*** DATA FOR PROCESSING ***

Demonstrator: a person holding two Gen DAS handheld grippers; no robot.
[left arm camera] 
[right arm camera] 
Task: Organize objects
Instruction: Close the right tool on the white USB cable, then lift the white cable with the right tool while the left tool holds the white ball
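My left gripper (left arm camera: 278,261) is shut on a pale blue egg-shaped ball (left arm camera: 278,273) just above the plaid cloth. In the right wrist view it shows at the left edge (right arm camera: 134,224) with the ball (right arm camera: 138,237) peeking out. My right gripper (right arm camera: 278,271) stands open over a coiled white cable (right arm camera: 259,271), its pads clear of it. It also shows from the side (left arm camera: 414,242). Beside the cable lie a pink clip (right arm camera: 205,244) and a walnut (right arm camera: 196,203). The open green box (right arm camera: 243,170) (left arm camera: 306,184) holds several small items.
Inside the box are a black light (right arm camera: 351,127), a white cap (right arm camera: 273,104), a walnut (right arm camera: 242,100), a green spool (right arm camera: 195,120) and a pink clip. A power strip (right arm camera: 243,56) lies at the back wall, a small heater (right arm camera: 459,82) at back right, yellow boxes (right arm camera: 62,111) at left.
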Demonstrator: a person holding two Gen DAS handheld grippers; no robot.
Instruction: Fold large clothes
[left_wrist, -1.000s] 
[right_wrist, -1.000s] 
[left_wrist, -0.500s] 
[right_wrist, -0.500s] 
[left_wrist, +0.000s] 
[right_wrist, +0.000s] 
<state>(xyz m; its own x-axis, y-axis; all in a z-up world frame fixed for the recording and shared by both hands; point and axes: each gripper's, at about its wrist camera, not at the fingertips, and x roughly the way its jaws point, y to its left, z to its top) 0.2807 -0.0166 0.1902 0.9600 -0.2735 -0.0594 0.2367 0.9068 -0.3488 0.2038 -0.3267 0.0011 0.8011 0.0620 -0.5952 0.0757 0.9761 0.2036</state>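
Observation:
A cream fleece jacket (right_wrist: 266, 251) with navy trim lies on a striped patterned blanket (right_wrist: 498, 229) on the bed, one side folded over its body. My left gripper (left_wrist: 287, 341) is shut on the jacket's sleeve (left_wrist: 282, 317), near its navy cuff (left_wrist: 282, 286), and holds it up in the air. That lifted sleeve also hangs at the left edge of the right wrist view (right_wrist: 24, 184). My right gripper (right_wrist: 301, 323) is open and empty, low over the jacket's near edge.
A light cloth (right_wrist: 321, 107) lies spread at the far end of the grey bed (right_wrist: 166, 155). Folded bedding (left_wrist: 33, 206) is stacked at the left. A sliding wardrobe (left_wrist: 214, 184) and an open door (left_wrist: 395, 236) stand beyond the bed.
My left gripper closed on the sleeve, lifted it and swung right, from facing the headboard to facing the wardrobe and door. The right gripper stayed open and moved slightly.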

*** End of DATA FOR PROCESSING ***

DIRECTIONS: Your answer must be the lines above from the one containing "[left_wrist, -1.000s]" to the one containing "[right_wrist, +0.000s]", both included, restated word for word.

YOUR RESPONSE:
[left_wrist, -1.000s] 
[right_wrist, -1.000s] 
[left_wrist, -0.500s] 
[right_wrist, -0.500s] 
[left_wrist, +0.000s] 
[right_wrist, +0.000s] 

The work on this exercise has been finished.